### What the task asks
For the data below, restate word for word only the lines from the line containing "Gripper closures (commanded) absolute" through the line containing "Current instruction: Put", both ends included.

### Data records
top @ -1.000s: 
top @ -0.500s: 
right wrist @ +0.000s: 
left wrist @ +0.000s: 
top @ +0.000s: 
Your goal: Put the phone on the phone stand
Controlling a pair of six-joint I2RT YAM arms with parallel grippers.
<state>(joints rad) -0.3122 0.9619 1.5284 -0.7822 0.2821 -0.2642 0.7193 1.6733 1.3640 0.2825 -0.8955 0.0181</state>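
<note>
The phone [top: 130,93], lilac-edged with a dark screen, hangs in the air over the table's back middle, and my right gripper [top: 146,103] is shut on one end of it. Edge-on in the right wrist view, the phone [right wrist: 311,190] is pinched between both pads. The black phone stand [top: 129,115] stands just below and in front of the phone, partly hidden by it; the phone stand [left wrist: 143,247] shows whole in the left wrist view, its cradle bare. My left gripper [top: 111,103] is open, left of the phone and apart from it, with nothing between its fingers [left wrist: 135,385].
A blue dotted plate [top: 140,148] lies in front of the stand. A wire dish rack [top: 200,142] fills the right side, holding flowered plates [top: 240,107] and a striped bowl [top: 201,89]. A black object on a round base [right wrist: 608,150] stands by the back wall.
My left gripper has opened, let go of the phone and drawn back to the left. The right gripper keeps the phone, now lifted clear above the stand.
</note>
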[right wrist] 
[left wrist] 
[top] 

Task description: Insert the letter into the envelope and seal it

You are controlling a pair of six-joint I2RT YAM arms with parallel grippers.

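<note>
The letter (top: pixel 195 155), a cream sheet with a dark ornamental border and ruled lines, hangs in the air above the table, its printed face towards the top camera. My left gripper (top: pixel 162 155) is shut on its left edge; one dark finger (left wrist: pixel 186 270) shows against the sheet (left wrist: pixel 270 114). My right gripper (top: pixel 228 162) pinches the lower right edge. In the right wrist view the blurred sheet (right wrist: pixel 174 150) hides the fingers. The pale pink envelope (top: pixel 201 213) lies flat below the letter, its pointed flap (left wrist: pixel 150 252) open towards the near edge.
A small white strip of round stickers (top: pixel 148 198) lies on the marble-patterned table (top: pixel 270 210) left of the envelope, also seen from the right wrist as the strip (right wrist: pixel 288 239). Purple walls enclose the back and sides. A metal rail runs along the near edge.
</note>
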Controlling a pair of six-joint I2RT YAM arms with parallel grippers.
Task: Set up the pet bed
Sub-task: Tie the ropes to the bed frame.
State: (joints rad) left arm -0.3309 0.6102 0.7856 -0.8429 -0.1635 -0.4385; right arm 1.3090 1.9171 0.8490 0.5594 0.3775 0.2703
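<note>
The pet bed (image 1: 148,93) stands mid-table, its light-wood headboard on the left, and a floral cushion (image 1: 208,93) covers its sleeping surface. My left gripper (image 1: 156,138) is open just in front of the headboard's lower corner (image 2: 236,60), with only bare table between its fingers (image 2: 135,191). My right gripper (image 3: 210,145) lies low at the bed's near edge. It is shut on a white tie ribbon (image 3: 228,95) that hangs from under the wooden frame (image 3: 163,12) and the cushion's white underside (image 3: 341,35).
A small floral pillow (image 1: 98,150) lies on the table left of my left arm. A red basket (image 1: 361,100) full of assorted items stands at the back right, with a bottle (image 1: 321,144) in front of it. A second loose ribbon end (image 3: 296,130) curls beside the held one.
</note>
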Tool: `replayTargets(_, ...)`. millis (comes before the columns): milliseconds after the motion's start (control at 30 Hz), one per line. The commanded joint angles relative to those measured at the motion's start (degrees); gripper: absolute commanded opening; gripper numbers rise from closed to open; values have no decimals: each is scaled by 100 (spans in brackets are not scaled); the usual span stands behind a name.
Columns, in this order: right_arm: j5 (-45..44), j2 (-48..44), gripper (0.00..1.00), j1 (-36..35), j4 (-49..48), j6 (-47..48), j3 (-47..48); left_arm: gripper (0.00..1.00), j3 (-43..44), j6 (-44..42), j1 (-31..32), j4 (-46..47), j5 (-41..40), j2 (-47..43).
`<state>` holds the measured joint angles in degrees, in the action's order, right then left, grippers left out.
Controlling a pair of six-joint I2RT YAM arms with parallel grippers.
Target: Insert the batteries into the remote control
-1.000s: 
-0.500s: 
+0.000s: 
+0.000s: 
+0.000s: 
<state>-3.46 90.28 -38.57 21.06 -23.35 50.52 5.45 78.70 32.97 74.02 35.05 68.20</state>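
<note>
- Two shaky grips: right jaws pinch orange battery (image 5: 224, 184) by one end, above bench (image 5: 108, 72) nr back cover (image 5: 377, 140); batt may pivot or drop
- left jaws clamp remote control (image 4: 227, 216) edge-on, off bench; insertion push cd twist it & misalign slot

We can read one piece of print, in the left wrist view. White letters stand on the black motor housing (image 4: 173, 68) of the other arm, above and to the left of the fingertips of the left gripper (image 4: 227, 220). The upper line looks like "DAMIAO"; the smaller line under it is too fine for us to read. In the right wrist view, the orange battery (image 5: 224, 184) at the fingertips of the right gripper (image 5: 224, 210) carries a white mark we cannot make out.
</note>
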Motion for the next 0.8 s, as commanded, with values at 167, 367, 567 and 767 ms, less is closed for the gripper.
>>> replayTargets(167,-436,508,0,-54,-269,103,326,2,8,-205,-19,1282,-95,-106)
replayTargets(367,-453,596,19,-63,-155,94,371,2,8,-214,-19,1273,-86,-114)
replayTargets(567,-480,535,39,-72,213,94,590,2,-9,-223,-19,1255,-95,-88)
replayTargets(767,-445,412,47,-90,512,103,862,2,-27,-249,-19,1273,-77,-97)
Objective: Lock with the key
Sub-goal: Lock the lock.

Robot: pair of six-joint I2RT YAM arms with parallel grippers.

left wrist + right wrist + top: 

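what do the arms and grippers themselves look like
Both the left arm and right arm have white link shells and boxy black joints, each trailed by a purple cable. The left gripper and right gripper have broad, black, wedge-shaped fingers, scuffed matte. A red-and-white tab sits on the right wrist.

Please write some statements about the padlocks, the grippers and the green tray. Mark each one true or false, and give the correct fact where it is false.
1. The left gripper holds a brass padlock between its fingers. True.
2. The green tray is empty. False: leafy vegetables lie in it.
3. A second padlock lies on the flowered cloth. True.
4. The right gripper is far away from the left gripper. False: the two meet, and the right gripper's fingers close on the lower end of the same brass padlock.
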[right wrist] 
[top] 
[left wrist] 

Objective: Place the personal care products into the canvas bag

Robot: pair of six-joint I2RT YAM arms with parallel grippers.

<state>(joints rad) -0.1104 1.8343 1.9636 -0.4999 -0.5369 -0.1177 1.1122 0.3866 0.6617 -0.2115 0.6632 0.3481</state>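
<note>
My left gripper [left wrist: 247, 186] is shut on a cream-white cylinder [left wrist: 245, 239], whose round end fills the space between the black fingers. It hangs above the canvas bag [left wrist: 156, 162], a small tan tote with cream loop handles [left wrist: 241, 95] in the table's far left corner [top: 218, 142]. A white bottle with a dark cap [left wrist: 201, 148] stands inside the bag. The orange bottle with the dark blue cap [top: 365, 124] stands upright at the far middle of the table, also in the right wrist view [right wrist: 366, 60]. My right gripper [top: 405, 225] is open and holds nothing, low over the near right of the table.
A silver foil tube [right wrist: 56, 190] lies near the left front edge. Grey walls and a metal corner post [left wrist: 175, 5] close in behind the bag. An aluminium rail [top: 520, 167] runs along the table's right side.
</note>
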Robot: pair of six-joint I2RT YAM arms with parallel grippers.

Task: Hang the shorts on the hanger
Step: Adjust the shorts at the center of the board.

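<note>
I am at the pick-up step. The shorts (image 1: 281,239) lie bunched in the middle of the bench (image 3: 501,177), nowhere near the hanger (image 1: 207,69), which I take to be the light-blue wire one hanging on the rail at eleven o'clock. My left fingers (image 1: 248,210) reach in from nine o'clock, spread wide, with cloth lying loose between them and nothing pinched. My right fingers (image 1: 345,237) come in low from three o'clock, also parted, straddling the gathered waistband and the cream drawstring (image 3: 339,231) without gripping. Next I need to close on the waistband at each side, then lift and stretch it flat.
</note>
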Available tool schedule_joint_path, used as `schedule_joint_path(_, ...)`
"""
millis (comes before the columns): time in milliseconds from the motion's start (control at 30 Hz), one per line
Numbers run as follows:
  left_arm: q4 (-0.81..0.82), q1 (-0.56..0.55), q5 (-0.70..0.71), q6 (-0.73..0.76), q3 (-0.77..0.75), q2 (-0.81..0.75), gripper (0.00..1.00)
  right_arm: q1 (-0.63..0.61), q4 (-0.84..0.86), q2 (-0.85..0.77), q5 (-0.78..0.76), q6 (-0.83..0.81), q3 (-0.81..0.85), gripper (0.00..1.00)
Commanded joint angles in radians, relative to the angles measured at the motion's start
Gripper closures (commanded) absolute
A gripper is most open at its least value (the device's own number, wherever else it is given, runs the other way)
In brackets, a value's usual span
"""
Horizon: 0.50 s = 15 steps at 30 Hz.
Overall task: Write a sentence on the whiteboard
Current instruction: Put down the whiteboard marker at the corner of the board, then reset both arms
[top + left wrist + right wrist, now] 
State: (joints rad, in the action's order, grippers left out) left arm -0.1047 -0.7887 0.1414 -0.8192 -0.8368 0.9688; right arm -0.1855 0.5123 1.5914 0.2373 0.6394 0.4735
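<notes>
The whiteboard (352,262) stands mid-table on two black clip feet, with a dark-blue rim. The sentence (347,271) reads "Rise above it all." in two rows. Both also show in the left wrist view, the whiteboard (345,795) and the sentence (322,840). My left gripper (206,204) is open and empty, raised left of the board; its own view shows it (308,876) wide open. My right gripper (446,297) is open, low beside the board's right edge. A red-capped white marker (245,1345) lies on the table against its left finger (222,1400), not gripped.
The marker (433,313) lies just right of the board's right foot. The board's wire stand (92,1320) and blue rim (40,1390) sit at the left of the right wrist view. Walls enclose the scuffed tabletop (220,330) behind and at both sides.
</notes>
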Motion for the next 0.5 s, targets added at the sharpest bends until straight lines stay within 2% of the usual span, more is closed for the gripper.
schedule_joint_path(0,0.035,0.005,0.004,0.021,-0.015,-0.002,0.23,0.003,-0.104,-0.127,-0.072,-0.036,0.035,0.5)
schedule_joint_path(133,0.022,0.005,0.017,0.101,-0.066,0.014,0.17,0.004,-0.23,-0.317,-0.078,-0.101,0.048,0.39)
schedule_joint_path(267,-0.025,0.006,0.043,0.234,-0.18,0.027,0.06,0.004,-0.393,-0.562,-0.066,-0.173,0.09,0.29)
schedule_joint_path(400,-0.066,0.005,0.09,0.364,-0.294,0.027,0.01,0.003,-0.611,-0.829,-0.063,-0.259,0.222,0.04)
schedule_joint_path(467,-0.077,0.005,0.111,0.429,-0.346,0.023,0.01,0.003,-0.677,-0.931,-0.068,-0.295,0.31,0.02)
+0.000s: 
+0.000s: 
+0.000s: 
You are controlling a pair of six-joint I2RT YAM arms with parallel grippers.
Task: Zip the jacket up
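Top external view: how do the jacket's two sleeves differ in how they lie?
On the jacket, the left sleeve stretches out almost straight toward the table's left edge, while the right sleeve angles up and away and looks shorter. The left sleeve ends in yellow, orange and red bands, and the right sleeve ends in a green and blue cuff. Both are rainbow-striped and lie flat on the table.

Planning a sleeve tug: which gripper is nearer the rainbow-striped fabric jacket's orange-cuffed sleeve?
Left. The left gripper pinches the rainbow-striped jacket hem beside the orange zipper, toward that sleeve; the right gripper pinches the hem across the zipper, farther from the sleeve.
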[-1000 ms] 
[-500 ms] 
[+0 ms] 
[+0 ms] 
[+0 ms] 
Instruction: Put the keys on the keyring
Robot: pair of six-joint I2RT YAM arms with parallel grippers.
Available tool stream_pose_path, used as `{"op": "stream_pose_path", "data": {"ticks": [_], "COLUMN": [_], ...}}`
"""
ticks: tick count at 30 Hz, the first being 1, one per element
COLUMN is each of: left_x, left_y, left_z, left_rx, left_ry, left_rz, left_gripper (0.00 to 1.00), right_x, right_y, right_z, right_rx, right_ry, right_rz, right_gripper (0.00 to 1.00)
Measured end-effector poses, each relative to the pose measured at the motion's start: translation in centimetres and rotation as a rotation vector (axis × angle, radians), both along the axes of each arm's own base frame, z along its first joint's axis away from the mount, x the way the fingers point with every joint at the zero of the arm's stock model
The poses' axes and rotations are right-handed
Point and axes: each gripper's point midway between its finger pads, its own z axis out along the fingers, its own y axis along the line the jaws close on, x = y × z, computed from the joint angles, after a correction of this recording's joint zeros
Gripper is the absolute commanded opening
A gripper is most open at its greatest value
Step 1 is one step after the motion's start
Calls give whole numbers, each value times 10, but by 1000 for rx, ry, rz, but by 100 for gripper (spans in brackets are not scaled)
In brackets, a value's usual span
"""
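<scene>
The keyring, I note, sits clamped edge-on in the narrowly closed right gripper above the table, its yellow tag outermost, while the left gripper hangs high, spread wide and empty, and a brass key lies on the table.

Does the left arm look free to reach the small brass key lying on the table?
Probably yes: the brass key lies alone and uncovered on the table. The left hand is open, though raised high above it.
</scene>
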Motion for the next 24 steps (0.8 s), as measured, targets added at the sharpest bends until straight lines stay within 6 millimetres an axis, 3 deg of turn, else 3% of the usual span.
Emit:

### Answer space
Gripper closures (commanded) absolute
A gripper is most open at its least value (the device's own number, wherever else it is given, runs the other way)
In brackets, a value's usual span
"""
Horizon: 0.50 s = 15 steps at 30 Hz.
Overall task: Write a sentence on the whiteboard
Current instruction: Put down the whiteboard marker at the corner of the board, then reset both arms

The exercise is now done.